WHAT YOU WILL DO → Would you repeat exactly the part of the listing below that runs from the line containing "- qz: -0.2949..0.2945" down to the line containing "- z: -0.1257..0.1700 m", inclusive, and nothing else?

DATA RECORDS →
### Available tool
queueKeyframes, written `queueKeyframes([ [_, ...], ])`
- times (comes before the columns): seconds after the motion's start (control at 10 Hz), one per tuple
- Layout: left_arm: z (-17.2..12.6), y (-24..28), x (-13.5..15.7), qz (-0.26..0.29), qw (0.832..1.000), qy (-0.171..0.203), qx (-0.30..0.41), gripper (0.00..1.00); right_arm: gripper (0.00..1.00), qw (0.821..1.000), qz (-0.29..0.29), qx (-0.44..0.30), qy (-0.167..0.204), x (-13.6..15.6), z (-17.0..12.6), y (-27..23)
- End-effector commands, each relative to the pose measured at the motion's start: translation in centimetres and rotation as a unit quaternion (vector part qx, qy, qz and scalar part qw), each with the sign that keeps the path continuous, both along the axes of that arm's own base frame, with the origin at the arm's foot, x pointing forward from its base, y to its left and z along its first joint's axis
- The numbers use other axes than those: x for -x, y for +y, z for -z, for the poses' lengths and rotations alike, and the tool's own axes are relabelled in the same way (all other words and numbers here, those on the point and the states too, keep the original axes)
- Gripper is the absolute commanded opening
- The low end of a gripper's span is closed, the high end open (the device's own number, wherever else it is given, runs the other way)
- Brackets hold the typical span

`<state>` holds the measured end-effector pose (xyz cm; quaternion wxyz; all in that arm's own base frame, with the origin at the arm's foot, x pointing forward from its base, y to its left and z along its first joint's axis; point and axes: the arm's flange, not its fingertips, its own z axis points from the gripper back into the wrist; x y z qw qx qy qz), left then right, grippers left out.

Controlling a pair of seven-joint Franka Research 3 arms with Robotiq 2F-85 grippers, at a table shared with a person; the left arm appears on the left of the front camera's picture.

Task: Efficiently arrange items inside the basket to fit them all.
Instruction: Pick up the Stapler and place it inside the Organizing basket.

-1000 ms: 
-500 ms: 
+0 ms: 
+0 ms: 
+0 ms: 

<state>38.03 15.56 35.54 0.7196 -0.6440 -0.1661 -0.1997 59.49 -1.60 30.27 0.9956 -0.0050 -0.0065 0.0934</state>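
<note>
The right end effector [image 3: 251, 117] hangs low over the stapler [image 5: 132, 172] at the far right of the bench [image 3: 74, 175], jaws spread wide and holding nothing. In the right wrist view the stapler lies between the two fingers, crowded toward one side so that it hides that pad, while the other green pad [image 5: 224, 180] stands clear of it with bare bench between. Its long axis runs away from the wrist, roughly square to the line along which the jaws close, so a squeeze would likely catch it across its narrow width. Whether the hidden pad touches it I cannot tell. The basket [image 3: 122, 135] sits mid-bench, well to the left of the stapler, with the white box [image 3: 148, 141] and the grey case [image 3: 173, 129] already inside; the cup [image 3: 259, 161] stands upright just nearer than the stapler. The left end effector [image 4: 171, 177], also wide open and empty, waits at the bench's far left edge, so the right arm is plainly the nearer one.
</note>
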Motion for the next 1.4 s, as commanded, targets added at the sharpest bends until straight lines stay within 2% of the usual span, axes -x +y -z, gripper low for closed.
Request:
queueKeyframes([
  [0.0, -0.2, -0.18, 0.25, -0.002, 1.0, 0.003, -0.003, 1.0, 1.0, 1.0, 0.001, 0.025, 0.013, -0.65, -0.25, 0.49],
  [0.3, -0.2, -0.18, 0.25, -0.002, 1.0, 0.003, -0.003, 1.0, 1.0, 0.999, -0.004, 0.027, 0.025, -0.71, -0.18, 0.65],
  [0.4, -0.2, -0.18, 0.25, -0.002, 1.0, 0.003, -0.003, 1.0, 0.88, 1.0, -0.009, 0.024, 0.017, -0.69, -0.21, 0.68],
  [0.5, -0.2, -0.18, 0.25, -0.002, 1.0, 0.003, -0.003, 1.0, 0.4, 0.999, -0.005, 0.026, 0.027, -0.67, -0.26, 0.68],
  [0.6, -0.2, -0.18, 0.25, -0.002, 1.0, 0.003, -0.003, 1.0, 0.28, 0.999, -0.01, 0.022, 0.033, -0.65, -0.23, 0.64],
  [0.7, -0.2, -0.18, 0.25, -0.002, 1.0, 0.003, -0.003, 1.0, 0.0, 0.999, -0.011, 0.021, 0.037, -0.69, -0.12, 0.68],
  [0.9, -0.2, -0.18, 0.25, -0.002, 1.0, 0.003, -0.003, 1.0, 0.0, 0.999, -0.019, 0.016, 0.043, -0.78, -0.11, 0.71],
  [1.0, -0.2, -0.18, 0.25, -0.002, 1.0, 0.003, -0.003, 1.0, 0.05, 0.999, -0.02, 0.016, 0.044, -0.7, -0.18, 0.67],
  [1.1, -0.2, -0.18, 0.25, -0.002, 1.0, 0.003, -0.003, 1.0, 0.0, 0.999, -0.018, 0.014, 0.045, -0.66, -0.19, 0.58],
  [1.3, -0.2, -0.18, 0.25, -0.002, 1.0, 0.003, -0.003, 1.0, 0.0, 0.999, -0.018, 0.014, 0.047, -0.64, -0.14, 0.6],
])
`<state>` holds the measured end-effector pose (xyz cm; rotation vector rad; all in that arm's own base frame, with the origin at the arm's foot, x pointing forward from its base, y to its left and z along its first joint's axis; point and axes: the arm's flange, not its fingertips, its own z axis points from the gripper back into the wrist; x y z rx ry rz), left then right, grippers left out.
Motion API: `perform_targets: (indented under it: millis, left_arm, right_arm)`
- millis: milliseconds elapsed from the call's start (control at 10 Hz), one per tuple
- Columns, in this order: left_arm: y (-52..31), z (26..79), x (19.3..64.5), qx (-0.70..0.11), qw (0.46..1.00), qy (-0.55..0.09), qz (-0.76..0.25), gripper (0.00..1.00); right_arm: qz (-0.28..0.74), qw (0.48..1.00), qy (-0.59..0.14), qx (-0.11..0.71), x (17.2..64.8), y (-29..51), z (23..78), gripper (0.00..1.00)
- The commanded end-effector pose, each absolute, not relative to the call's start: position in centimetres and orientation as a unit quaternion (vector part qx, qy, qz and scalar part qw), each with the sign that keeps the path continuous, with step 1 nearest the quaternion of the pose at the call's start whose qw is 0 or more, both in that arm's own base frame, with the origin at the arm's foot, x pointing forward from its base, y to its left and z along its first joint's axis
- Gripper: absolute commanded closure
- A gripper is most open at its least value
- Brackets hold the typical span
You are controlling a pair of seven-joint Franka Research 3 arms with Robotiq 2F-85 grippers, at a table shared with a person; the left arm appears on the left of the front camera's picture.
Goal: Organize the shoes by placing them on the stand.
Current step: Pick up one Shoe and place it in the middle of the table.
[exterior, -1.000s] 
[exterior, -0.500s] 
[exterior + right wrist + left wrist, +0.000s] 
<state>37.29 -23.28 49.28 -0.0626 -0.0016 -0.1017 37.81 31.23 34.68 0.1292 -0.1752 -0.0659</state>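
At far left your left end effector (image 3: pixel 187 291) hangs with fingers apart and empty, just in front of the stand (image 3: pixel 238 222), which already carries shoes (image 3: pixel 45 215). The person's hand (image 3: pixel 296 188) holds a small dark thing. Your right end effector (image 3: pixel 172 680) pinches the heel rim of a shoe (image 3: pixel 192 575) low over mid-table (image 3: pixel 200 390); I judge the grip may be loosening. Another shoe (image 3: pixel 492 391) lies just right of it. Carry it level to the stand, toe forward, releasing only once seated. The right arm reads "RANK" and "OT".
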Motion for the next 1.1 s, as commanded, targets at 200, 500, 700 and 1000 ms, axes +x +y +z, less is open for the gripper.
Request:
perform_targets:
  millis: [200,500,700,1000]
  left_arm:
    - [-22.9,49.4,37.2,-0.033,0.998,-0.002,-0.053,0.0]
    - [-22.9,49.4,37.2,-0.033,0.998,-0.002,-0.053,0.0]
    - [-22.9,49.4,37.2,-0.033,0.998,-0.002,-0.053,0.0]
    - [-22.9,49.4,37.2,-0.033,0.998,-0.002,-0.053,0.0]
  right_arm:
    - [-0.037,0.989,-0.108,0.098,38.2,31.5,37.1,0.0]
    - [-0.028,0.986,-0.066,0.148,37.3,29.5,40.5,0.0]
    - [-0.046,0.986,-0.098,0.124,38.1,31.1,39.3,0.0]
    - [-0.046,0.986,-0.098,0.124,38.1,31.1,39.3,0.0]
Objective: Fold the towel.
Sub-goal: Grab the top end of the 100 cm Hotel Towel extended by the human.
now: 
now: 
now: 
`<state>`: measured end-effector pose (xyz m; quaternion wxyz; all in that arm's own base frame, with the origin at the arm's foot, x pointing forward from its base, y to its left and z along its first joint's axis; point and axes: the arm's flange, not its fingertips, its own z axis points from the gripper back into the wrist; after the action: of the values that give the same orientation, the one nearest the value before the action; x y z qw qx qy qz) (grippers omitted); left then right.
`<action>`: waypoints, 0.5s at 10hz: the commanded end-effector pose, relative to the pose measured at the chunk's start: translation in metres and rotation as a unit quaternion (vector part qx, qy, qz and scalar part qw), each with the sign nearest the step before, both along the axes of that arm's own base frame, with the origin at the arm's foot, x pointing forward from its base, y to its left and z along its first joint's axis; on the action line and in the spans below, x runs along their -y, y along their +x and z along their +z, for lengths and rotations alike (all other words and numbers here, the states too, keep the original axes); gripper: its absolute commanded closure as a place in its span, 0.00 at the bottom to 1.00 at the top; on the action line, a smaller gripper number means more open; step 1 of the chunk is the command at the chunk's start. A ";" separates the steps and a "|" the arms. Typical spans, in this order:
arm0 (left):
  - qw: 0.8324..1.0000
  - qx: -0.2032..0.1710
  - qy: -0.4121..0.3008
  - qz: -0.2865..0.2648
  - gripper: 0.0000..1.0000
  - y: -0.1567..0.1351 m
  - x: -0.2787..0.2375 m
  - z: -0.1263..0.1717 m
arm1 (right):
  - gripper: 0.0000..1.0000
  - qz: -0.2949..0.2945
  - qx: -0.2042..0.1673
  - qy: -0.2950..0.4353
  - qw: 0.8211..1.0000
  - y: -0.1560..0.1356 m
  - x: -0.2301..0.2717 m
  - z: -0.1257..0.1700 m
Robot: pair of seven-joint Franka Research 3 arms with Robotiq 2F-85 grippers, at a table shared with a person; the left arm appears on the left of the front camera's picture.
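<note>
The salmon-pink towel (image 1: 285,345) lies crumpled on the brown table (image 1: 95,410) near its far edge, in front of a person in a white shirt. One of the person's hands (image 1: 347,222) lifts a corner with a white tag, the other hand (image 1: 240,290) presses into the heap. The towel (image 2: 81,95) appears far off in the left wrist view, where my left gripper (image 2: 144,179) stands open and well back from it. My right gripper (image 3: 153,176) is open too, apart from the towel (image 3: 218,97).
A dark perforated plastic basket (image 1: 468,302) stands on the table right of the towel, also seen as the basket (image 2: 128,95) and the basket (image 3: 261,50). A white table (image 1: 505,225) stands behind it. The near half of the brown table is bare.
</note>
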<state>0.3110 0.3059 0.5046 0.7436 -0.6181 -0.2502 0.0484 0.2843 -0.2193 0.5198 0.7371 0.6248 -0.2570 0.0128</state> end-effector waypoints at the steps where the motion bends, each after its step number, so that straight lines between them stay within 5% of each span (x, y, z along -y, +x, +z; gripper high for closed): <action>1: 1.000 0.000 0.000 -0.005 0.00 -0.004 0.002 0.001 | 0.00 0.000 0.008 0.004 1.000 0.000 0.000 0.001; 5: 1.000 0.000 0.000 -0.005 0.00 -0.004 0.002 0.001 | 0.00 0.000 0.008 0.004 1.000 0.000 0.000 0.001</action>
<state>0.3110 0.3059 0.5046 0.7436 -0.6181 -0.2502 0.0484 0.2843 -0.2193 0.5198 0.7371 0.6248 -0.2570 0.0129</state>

WRITTEN REPLY →
  - qz: -0.2949..0.2945
  - qx: -0.2042..0.1673
  - qy: -0.2950..0.4353
  - qw: 0.8211..1.0000
  - y: -0.1560..0.1356 m
  - x: -0.2301..0.2717 m
  - z: -0.1257..0.1700 m

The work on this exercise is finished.